The task: Output the records below verbatim, minus the pictures.

(Data items)
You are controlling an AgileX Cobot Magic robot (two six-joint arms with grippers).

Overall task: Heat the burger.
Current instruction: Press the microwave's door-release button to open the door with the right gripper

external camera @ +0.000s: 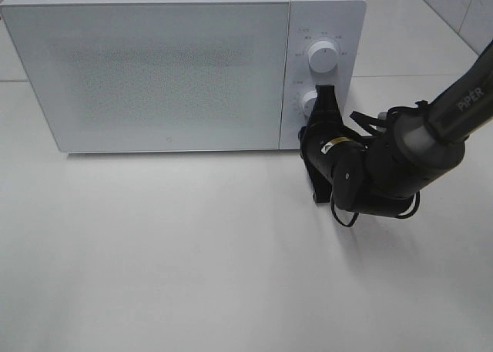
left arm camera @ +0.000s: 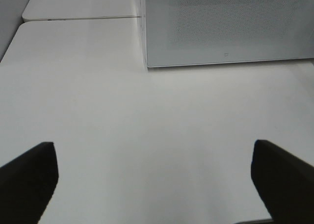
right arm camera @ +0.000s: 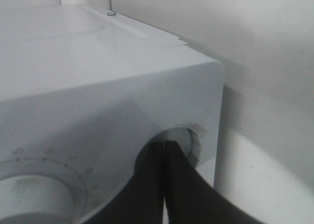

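Observation:
The burger is out of view; the white microwave [external camera: 162,67] has its door closed and nothing shows through the frosted front. My right gripper [external camera: 325,92] is shut, its black fingers pressed together with their tips against the lower knob [external camera: 310,103] of the control panel. The right wrist view shows the right gripper [right arm camera: 164,145] meeting that lower knob [right arm camera: 185,137], with the upper dial [right arm camera: 29,194] beside it. My left gripper [left arm camera: 156,185] stands open over bare table in front of the microwave [left arm camera: 225,28], its fingers [left arm camera: 29,180] wide apart and holding nothing.
The upper knob [external camera: 322,57] sits above the one touched. The white table [external camera: 192,252] stretches in front of the microwave. A seam between table panels [left arm camera: 83,19] runs to the microwave's left. The right arm [external camera: 431,129] reaches in from the right edge.

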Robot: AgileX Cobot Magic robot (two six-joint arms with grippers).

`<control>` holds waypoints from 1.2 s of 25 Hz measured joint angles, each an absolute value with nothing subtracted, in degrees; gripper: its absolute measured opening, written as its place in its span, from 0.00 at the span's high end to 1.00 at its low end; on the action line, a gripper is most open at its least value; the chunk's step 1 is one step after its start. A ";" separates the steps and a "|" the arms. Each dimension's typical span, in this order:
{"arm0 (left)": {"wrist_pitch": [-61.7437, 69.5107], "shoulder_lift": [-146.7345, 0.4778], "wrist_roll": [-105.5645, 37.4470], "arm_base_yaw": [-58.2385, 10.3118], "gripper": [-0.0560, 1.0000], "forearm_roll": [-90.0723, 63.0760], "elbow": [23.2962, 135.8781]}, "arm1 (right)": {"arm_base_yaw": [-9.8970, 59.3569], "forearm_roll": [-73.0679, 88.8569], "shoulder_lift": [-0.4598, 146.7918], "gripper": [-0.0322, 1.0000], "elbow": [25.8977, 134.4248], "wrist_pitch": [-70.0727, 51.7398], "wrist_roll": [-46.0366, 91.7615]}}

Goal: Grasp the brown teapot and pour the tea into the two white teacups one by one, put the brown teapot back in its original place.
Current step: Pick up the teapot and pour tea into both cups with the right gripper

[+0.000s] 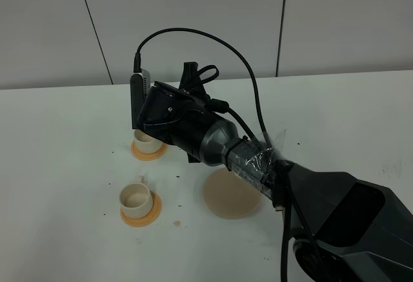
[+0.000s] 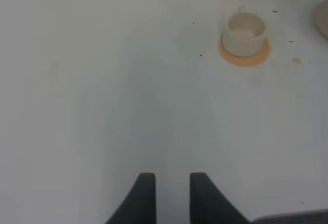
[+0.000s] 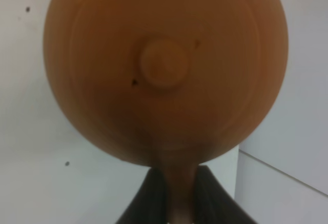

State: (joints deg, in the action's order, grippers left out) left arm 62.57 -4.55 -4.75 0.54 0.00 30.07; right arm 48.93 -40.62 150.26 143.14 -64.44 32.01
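Now our right pincer (image 3: 179, 185) grips the brown teapot (image 3: 164, 70) just ahead of it; our left pincer (image 2: 171, 188) stands narrowly parted, empty.

A plain white tabletop (image 1: 58, 185) fills the lower frame. A round orange coaster (image 1: 139, 220) lies on it at lower left, and a second orange coaster (image 1: 142, 155) lies above it. A round flat beige disc (image 1: 227, 199) lies at lower centre, apart from both. Tiny dark specks (image 2: 200, 55) dot the surface.
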 joint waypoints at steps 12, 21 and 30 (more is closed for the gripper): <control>62.57 -4.55 -4.75 0.54 0.73 0.00 30.07 | 48.93 -40.91 150.26 0.88 143.14 -64.59 32.58; 62.57 -4.55 -4.75 0.54 0.73 0.00 30.07 | 49.10 -41.72 150.26 0.88 143.14 -64.54 34.38; 62.57 -4.55 -4.75 0.54 0.73 0.00 30.07 | 50.51 -42.78 150.91 0.88 143.14 -62.94 36.55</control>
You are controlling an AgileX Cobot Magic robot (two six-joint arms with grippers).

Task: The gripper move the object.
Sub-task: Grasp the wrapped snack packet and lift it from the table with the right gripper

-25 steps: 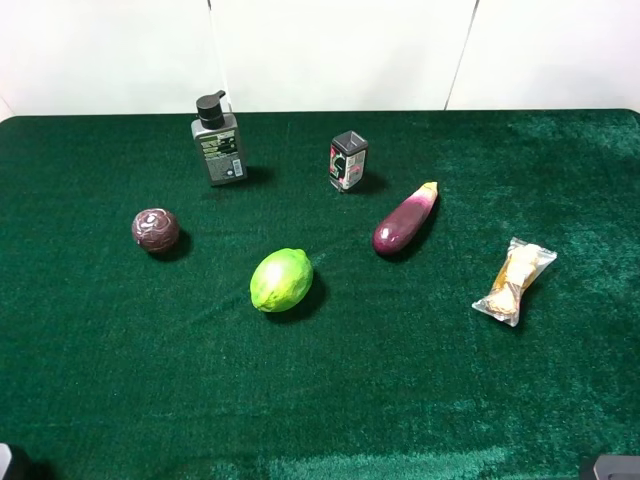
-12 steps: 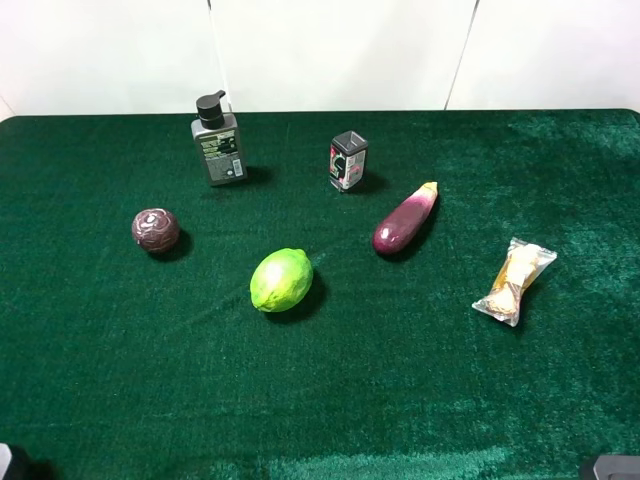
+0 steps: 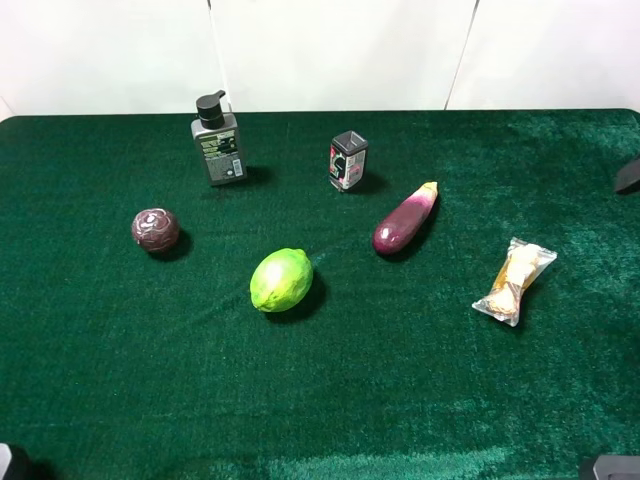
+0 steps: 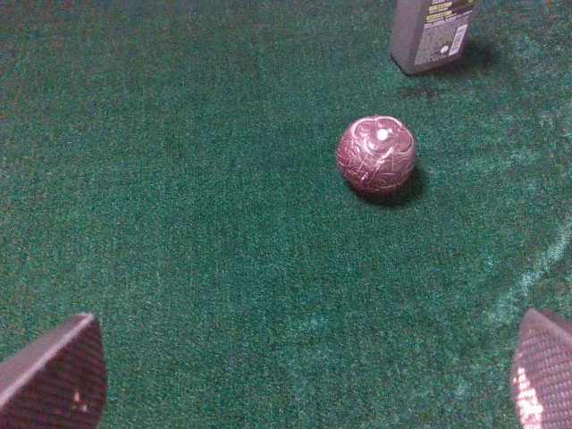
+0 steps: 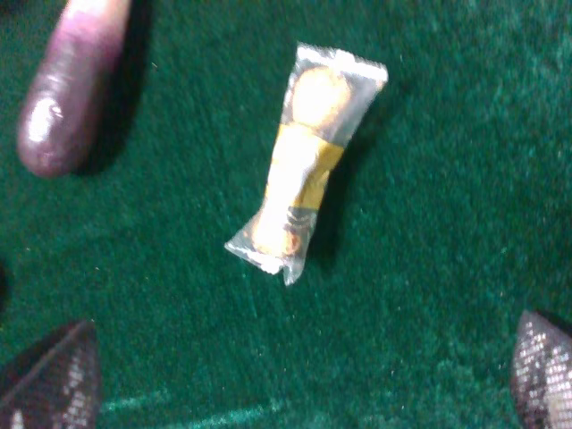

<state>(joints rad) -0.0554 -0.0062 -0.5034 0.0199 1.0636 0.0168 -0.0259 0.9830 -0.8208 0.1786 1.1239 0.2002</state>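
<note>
The object, a clear crimped packet with a pale yellow-tan snack inside, lies flat on the green cloth at the right, in front of and to the right of the eggplant. In the right wrist view the packet lies ahead of my right gripper, apart from it. That gripper is open and empty, with its dark textured fingertips spread wide. My left gripper is also open and empty, above bare cloth short of a dark red ball.
On the cloth stand a grey pump bottle and a small can at the back. A green lime lies in the middle and the dark red ball at the left. A dark part juts in at the right edge.
A dark part has come into view at the right edge of the exterior view. None of the objects on the cloth has moved.
</note>
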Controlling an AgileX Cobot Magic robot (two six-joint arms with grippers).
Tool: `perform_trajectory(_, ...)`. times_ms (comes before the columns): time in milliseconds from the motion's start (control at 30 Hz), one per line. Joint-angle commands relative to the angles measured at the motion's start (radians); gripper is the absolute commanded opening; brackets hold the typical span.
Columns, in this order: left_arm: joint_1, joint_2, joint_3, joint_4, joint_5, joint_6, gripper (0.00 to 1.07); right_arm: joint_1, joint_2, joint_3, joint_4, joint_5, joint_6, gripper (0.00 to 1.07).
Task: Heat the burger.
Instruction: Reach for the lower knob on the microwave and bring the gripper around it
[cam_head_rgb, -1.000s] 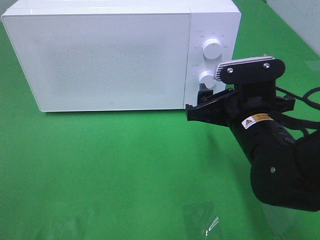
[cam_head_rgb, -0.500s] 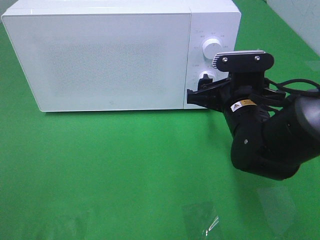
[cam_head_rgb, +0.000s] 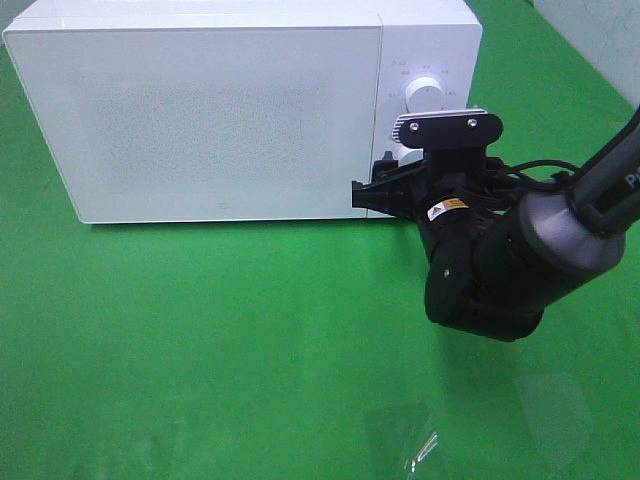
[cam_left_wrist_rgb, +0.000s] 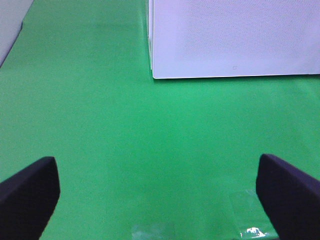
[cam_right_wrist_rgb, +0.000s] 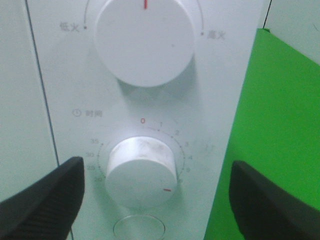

Finished exercise:
You are controlling an AgileX Cobot Magic robot (two six-joint arms with grippers).

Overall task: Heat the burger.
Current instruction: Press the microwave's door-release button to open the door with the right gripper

external camera @ +0.000s: 
left arm camera @ +0.000s: 
right arm camera @ +0.000s: 

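Observation:
The burger is out of view; the white microwave [external camera: 162,67] has its door closed and nothing shows through the frosted front. My right gripper [external camera: 325,92] is shut, its black fingers pressed together with their tips against the lower knob [external camera: 310,103] of the control panel. The right wrist view shows the right gripper [right arm camera: 164,145] meeting that lower knob [right arm camera: 185,137], with the upper dial [right arm camera: 29,194] beside it. My left gripper [left arm camera: 156,185] stands open over bare table in front of the microwave [left arm camera: 225,28], its fingers [left arm camera: 29,180] wide apart and holding nothing.
The upper knob [external camera: 322,57] sits above the one touched. The white table [external camera: 192,252] stretches in front of the microwave. A seam between table panels [left arm camera: 83,19] runs to the microwave's left. The right arm [external camera: 431,129] reaches in from the right edge.
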
Robot: AgileX Cobot Magic robot (two six-joint arms with grippers).

`<control>` holds waypoints from 1.2 s of 25 Hz measured joint angles, each an absolute value with nothing subtracted, in degrees; gripper: its absolute measured opening, written as its place in its span, from 0.00 at the span's high end to 1.00 at its low end; on the action line, a gripper is most open at its least value; the chunk's step 1 is one step after its start. A ";" separates the steps and a "|" the arms. Each dimension's typical span, in this order:
{"arm0 (left)": {"wrist_pitch": [-61.7437, 69.5107], "shoulder_lift": [-146.7345, 0.4778], "wrist_roll": [-105.5645, 37.4470], "arm_base_yaw": [-58.2385, 10.3118], "gripper": [-0.0560, 1.0000], "forearm_roll": [-90.0723, 63.0760], "elbow": [23.2962, 135.8781]}, "arm1 (right)": {"arm_base_yaw": [-9.8970, 59.3569], "forearm_roll": [-73.0679, 88.8569], "shoulder_lift": [-0.4598, 146.7918], "gripper": [-0.0322, 1.0000], "elbow": [25.8977, 134.4248], "wrist_pitch": [-70.0727, 51.7398], "wrist_roll": [-46.0366, 91.7615]}}

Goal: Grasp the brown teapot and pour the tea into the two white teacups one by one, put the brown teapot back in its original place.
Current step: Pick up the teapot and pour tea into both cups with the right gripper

[+0.000s] 
[+0.000s] 
[+0.000s] 

State: (joints deg, in the action's order, grippers left out) left arm 62.57 -4.55 -4.75 0.54 0.00 30.07; right arm 48.93 -40.62 150.26 143.14 -64.44 32.01
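Now our right pincer (image 3: 179, 185) grips the brown teapot (image 3: 164, 70) just ahead of it; our left pincer (image 2: 171, 188) stands narrowly parted, empty.

A plain white tabletop (image 1: 58, 185) fills the lower frame. A round orange coaster (image 1: 139, 220) lies on it at lower left, and a second orange coaster (image 1: 142, 155) lies above it. A round flat beige disc (image 1: 227, 199) lies at lower centre, apart from both. Tiny dark specks (image 2: 200, 55) dot the surface.
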 joint waypoints at steps 12, 21 and 30 (more is closed for the gripper): <control>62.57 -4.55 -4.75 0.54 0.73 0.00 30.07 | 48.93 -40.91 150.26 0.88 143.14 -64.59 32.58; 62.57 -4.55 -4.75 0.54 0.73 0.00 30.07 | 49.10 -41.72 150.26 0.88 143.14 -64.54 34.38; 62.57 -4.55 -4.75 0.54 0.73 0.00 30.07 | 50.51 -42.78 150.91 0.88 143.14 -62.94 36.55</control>
You are controlling an AgileX Cobot Magic robot (two six-joint arms with grippers).

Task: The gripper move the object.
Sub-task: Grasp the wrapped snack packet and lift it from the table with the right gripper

-25 steps: 
-12 steps: 
+0 steps: 
+0 steps: 
+0 steps: 

<state>(joints rad) -0.0554 -0.0062 -0.5034 0.0199 1.0636 0.0168 -0.0259 0.9830 -0.8208 0.1786 1.1239 0.2002</state>
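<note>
The object, a clear crimped packet with a pale yellow-tan snack inside, lies flat on the green cloth at the right, in front of and to the right of the eggplant. In the right wrist view the packet lies ahead of my right gripper, apart from it. That gripper is open and empty, with its dark textured fingertips spread wide. My left gripper is also open and empty, above bare cloth short of a dark red ball.
On the cloth stand a grey pump bottle and a small can at the back. A green lime lies in the middle and the dark red ball at the left. A dark part juts in at the right edge.
A dark part has come into view at the right edge of the exterior view. None of the objects on the cloth has moved.
</note>
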Controlling an AgileX Cobot Magic robot (two six-joint arms with grippers).
Tool: `perform_trajectory(_, ...)`. times_ms (comes before the columns): time in milliseconds from the motion's start (control at 30 Hz), one per line. Joint-angle commands relative to the angles measured at the motion's start (radians); gripper is the absolute commanded opening; brackets hold the typical span.
Columns, in this order: left_arm: joint_1, joint_2, joint_3, joint_4, joint_5, joint_6, gripper (0.00 to 1.07); right_arm: joint_1, joint_2, joint_3, joint_4, joint_5, joint_6, gripper (0.00 to 1.07).
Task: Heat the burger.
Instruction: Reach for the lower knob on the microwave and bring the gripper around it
[cam_head_rgb, -1.000s] 
[cam_head_rgb, -0.500s] 
[cam_head_rgb, +0.000s] 
[cam_left_wrist_rgb, +0.000s] 
[cam_right_wrist_rgb, +0.000s] 

What was produced is the complete output.